Monday, May 25, 2009

Gawain and a tangent:Euhemerus in reverse

Just some brief notes on one of my favorite Arthurian characters.

Gawain, eldest of the Orkney brothers (sons of King Lot of Lothian and Arthur's sister, the enchantress Morgause), is one of the most commonly appearing of Arthur's knights. His position as Arthur's nephew (and heir presumptive, though he never assumes the role of crown prince) makes him an essential part of the court, and he is widely proclaimed as one of, if not THE best, of Arthur's knights.

Because he appears in so many different stories from so many sources, reports of his character may appear rather muddled. He is strong, capable, noble, and loyal. He is usually portrayed as quite secular, lacking the more spiritual focus of some of the other knights who went on to achieve notoriety in the Grail quests. He has a lot of visible character development, where one can see that he has actually learned something from his various knightly adventures. There are two schools of thought as to his basic temperament: the French romances tend to portray him as a boor, even a thug, in sharp contrast to the courtly Lancelot. This unflattering picture is clearest in Malory's Le Morte D'Arthur. British writers also contrast Gawain with Lancelot, but here Gawain comes off better: authentic, assured, educated without being an effete popinjay more concerned with appearances than truth. Sir Gawain and the Green Knight is one of the three most important pieces of late medieval English literature (the other two being Chaucer's Canterbury Tales and Piers Plowman), and in it Gawain is portrayed as a peerless knight, who must save the court (and learn the difference between courtly ideals and actual temptation).

He is connected with or identical to the welsh hero Gwalchmai (poetically if inaccurately derived as meaning "hawk of may"). His shield device is a pentacle. Some of the stories give him the supernatural quirk that his strength waxes and wanes with the sun. In the Dame Ragnell story, he cures the loathly lady by correctly observing that what she wants is not his correct judgement, but the ability to decide for herself.

What we have going on here is a set of stories that have been put to many purposes. The British stories are more nationalistic, and also more about social commentary in the real world, where as the French romances are more inner-spititual/allegorical.

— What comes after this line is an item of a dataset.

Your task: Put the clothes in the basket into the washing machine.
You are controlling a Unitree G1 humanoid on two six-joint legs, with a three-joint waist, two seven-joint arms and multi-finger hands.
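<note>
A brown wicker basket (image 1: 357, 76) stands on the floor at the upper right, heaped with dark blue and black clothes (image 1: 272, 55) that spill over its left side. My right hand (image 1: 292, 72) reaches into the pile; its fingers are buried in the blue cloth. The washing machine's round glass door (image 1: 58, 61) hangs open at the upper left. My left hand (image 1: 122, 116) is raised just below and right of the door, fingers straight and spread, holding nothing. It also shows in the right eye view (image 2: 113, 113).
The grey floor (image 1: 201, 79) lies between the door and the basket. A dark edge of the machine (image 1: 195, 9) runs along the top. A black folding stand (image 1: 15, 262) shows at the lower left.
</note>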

There is a John Matthews book that's well worth looking at, Gawain: Knight of the Goddess. It puts forward the thesis that Gawain's character, attributes and activities best represent the concerns of a pre-Christian Goddess-worshipping strand of medieval consciousness.

What if Arthur and Gawain and others in these stories are actually thinly-veiled tales of the deities of an earlier people? A sun-god whose strength is tied to the solar cycle just makes sense. Arthur as a Mider-like underworld figure who claims and loses a sovereignty-goddess yields interesting food for thought, at the very least. Nobody is shocked at the Lady of the Lake as a divine figure, but many of the mortals (or faery-blood mortals) could be interpreted as such too.

Euhemerus was a philosopher from about a century after Plato who said that the Olympians (and, we have to assume, other gods) were merely mortal leaders, kings, extraordinary people who had been divinized by their people. cf Augustus and Alexander. This is like the inverse; gaining insight into the deities of the non-dominant culture by evaluating the stories in which powerful mortals can be interpreted as heavily-veiled deities. The misogyny of Western culture is such that this is lamentably necessary more often for female deities.

Wow, this got long quickly so I will leave it here.

References:
http://www.lib.rochester.edu/camelot/gawmenu.htm (this has links to medieval Gawain texts)

Gerald Morris has a series of young adult Arthurian novels, of which the first two are about Gawain. He also appears in a less central role in later stories.